Your business spends money, time and energy marketing your goods and services to current and potential customers. How well are you succeeding? Are your resources returning the best result?
Ask Your Customers
Seriously, ask them. Survey them, question them, find out what you need to know about your market.
Who is your target market? What group produces the largest percentage of your sales? Start with this crucial core of people plus others like them, to learn what your strengths and weaknesses are, how they perceive you versus your competitors. Now design a survey, questionnaire or other device to elicit their opinions.
Designing the Survey
Start from the desired end result: What do you need to know? Key issues usually center around:
- Customer awareness of your business
- The frequency with which they buy from you
- Whether they buy from your competitors and why
- The level of satisfaction or dissatisfaction with your business
- What may affect buying habits in the future.
The results are meant to provide you with a method to keeping your current customers happy by prioritizing those areas where you need to improve.
Surveys are best designed by professionals to ensure results are not tainted by poorly worded questions. One more word: keep it brief. When a surveyor tells me it will “only take 15 minutes” of my time I generally opt out.
Getting Survey Out
This is the trickier part since the person taking the survey should not know it comes from your business or the outcomes will be affected. The people who accost you in malls and on street corners and the telephone surveys are both efforts to ensure the respondent is not aware of the company asking the questions.
Use the results to map out where you are currently, where you want to be, and what needs to be done to get there. Taking a systematic approach to understanding your competitive position will enable you to base your marketing plans on fact rather than gut feel or anecdote.

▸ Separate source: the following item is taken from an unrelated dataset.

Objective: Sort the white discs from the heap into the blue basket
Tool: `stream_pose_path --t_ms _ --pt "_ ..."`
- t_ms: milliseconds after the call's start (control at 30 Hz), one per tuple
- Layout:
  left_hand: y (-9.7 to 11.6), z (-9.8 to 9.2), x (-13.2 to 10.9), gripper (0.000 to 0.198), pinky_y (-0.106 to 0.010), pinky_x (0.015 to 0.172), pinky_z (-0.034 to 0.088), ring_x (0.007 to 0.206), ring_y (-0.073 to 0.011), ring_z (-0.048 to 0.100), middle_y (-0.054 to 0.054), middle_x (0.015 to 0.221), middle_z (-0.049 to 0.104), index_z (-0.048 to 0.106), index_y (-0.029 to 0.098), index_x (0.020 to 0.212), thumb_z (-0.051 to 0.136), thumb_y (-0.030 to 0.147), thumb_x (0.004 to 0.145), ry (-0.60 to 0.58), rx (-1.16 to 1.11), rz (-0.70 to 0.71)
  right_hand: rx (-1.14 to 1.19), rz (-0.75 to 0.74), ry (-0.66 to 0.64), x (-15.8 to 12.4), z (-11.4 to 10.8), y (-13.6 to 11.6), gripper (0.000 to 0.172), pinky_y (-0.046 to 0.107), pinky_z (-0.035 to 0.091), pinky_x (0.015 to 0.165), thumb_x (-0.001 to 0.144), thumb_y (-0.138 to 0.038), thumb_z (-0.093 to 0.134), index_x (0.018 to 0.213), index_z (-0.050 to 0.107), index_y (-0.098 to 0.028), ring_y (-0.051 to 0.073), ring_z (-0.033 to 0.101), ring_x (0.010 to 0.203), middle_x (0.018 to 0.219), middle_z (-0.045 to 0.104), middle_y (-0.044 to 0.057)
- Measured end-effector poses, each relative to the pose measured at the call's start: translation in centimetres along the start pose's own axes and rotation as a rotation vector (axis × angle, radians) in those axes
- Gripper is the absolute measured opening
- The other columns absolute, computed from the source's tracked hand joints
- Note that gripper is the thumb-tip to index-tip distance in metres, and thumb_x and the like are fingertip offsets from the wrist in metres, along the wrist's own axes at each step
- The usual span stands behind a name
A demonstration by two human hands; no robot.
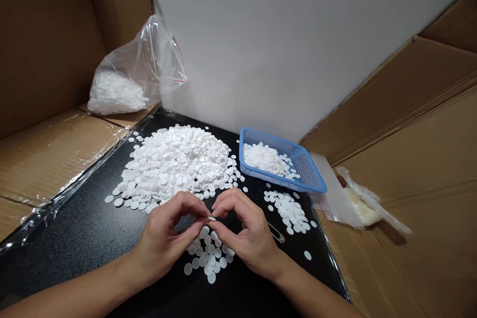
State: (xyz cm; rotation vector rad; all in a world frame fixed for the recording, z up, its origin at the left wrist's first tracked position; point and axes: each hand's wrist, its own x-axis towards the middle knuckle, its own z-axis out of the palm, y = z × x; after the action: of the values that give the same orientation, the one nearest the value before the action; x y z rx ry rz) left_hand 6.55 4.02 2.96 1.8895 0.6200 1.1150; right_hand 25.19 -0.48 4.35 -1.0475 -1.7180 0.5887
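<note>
Reached in from the bottom edge on two bare forearms, left hand (164, 238) and right hand (248, 238) meeting at the middle. Pinched one disc (212, 218), small, flat, round and white, between the closed thumb and forefinger tips of both hands, just above the mat (85, 228). Black, that mat, matte and finely pebbled. Spotted a loose scatter (208, 256) of the same smooth discs right under the hands, partly hidden, so no firm count. Made out one big mound (175, 164) beyond, far too many to count, spilling thin at its edges. Counted one basket (312, 171), blue plastic mesh, rectangular, right of the mound, with a shallow layer of discs inside. Caught a flat patch (288, 211) just before it, plus one stray disc (307, 255) alone. Glimpsed a thin metal loop (276, 232) beside right hand, kind unclear. Tallied two clear plastic bags: crumpled bag (141, 74) back left, part-filled with white, and flatter bag (363, 203) on the right, both on brown cardboard (44, 159).
</note>
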Motion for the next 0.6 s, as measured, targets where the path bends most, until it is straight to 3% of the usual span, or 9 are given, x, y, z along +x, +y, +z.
stream_pose_path --t_ms 167,267,467,600 --pt "0.0 -0.2 0.1 0.021 -0.019 0.073 0.053 0.082 -0.0115 0.065 0.002 0.089 0.064 0.057 0.026 0.101 0.058 0.007 0.091 -0.034 0.052 0.028 0.004 0.007 -0.003 0.1 -0.1 -0.1 0.007 0.029 0.048 0.074 0.088 -0.014 0.065 0.087 0.062 -0.021 0.017 0.060 0.084 0.087 0.061 0.002" --pt "0.1 -1.0 -0.2 0.018 -0.021 0.073 0.051 0.081 -0.0118 0.063 0.002 0.090 0.063 0.056 0.025 0.101 0.052 0.008 0.095 -0.126 0.176 0.000 0.000 0.176 -0.047 0.3 -0.6 0.1 0.006 0.028 0.047 0.070 0.088 -0.017 0.067 0.082 0.065 -0.020 0.016 0.059 0.078 0.083 0.061 0.002" --pt "0.0 -3.8 -4.4 0.016 -0.022 0.066 0.050 0.077 -0.0140 0.060 -0.001 0.088 0.061 0.060 0.024 0.090 0.047 0.019 0.099 -0.325 0.477 -0.090 0.093 0.633 -0.242 0.7 -0.8 1.2 0.011 0.026 0.043 0.061 0.081 -0.025 0.071 0.074 0.067 -0.018 0.014 0.055 0.066 0.073 0.062 0.000" --pt "0.0 -5.1 -6.9 0.017 -0.021 0.073 0.055 0.086 -0.0159 0.066 -0.002 0.100 0.068 0.067 0.028 0.111 0.057 0.032 0.098 -0.410 0.639 -0.021 0.062 0.653 -0.260 1.4 -2.0 0.8 0.016 0.025 0.043 0.059 0.085 -0.033 0.066 0.079 0.064 -0.019 0.014 0.055 0.064 0.072 0.064 0.001"
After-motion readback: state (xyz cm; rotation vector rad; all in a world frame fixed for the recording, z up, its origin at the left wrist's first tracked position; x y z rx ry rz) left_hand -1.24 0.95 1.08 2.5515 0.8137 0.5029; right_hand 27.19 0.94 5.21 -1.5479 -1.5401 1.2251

It is quite possible that while some of the results confirm what you already suspected to be the case, others may run counter to internal beliefs regarding your brand’s position and/or your customers’ priorities. If the research has been done properly, then the findings will reflect the reality of what the market is thinking, and should be accepted as such. It can be helpful to get buy-in from key internal stakeholders (who will be responsible for acting on the results afterwards) from the start, to ensure that they are in a position to take ownership of the outcomes.
Consider sharing edited highlights with existing and potential customers as part of your ongoing marketing activity. The fact that you have invested in finding out what the market thinks and needs, and to take business decisions on the back of this, will carry its own PR value.